Cite as 2024 Ark. App. 461
ARKANSAS COURT OF APPEALS
DIVISION IV
No. CR-23-369
JERRY BROWN
APPELLANT V. STATE OF ARKANSAS APPELLEE |
Opinion Delivered September 25, 2024 APPEAL FROM THE PIKE COUNTY CIRCUIT COURT [NO. 55CR-21-81] HONORABLE BRYAN CHESSHIR, JUDGE
AFFIRMED |
waymond m. brown, Judge
A Pike County jury convicted appellant Jerry Brown of possession of a controlled substance with the purpose to deliver methamphetamine, more than two grams but less than ten grams; and possession of drug paraphernalia. He was sentenced as a habitual offender to an aggregate term of fifty-five years’ imprisonment. He argues that the circuit court erred in denying his motion to suppress because (1) the affidavit lacked particular facts or circumstances to support a finding that evidence of wrongdoing would be found on appellant’s cell phone, and (2) the warrant for appellant’s cell phone was overly broad. We affirm.
A traffic stop was conducted on appellant on December 10, 2021, after he was seen crossing the center line. Prior to being stopped, an anonymous caller informed the Pike County Sheriff’s Office that the drug supplier of the person whose home had just been searched and drugs recovered was at the home. The supplier was described as an older man with long hair driving a white Ford truck with Texas tags and something blue in the back of the truck. Officers went by the home, but no white truck was there. A little later, Investigator Scott Bradshaw of the Arkansas State Police saw a truck matching the description driving down State Highway 26 and subsequently saw the truck cross the center line. The truck was stopped for the traffic violation, and the driver, appellant, who matched the earlier description, consented to a search of the truck. Under the hood, officers found a black plastic box containing four individual plastic bags of methamphetamine weighing ten grams. A glass smoking device and a marijuana smoking device were also found inside the box wrapped in a black handkerchief. Appellant had about $900 in cash but stated that he did not work because he is disabled. Appellant admitted that the methamphetamine was his for personal use and that it was “a couple of 8-balls.”

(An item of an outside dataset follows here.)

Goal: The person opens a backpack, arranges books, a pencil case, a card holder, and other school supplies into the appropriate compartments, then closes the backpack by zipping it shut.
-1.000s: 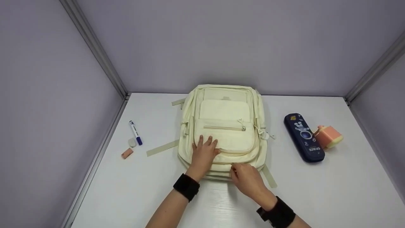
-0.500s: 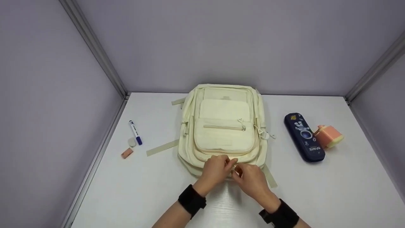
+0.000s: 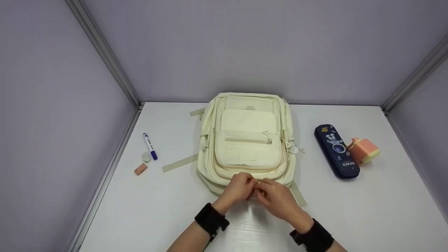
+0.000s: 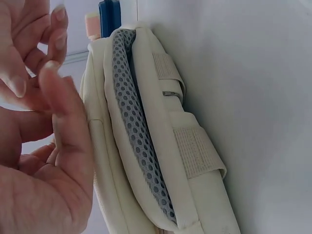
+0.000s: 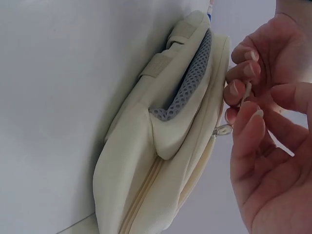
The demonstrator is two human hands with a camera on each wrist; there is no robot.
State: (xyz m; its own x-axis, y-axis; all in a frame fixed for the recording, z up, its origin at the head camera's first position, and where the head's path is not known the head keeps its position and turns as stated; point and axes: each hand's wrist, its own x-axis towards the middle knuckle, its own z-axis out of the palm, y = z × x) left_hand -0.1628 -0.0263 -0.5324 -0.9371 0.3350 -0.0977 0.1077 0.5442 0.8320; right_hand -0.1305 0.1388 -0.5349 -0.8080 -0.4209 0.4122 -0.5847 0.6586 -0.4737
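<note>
A cream backpack (image 3: 248,154) lies front up, its bottom against the back wall side and its near end under both hands. My left hand (image 3: 238,187) and right hand (image 3: 276,197) meet over that near edge, fingertips nearly touching. In the right wrist view a metal zipper pull (image 5: 223,130) stands out from the seam. A thin pale pull cord (image 5: 247,91) runs between the fingertips, and both hands pinch at it. From the left wrist view, the left fingers are bent beside a grey mesh panel (image 4: 139,136); the right fingertips show above them.
Left of the backpack lie a blue-capped marker (image 3: 150,147), a whitish lump (image 3: 146,157) and a small pinkish-brown block (image 3: 140,169). At right are a navy SPACE pencil case (image 3: 336,152) and an orange-and-yellow boxy object (image 3: 364,150). Straps (image 3: 180,163) spread onto the table.
My left hand has left the backpack's front pocket and come down right to join the right hand at the near edge. The right hand has shifted only slightly; the backpack stays put.
</note>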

Bradshaw subsequently filed an affidavit for a search warrant for appellant’s cell phone outlining the events of the earlier drug bust, anonymous call, traffic stop, and appellant’s arrest. Bradshaw indicated that he was looking for evidence that appellant was selling drugs. Bradshaw stated that based on his training and experience, he knows “that people who use and sell methamphetamine use their cell phones to set up transactions by using messenger apps and phone calls.” He also stated that evidence of appellant’s crime “may be revealed by seizing and examining electronic communication and data storage devices, which in this case would be [appellant’s] cell phone[.]” The items in the affidavit for the search warrant included the following:
Digital photographs, video files, date files, system files, all incoming and outgoing text messages & multimedia messages, contact lists, stored phone books, to do list and any other data stored on the phone, location based service software, SIM cares, memory cards, SD cards, incoming and outgoing phone calls to and from [appellant’s phone number], dates and times when calls were made and received and text messages sere sent and received to and from [appellant’s phone], and subscriber information.
The search warrant was executed on December 21 and returned on December 28.
Appellant filed a motion to suppress evidence on October 17, 2022, essentially making the same arguments as above. The circuit court held a hearing on the motion on September 28 and denied it. Appellant’s jury trial took place on November 3, and he was found guilty of the charges against him. Appellant filed a timely notice of appeal.
In reviewing the denial of a motion to suppress evidence, this court conducts a de novo review based on the totality of the circumstances, reversing only if the circuit court’s ruling denying the motion to suppress is clearly against the preponderance of the evidence.[1] We defer to the superior position of the circuit court to evaluate the credibility of witnesses at a suppression hearing, and any conflicts in the testimony of witnesses are for the circuit court to resolve.[2] Prejudice is not presumed, and this court will not reverse absent a showing of prejudice.[3]
Here, even if the affidavit was not enough to support a warrant to search appellant’s phone, there was no prejudice to appellant because nothing obtained from the phone was used during his jury trial. Thus, appellant has failed to demonstrate how the non-use of any information obtained from his phone resulted in prejudice to him.[4] Accordingly, we affirm.
Affirmed.
Abramson and Klappenbach, JJ., agree.
Robert M. “Robby” Golden, for appellant.
Tim Griffin, Att’y Gen., by: Brooke Jackson Gasaway, Ass’t Att’y Gen., for appellee.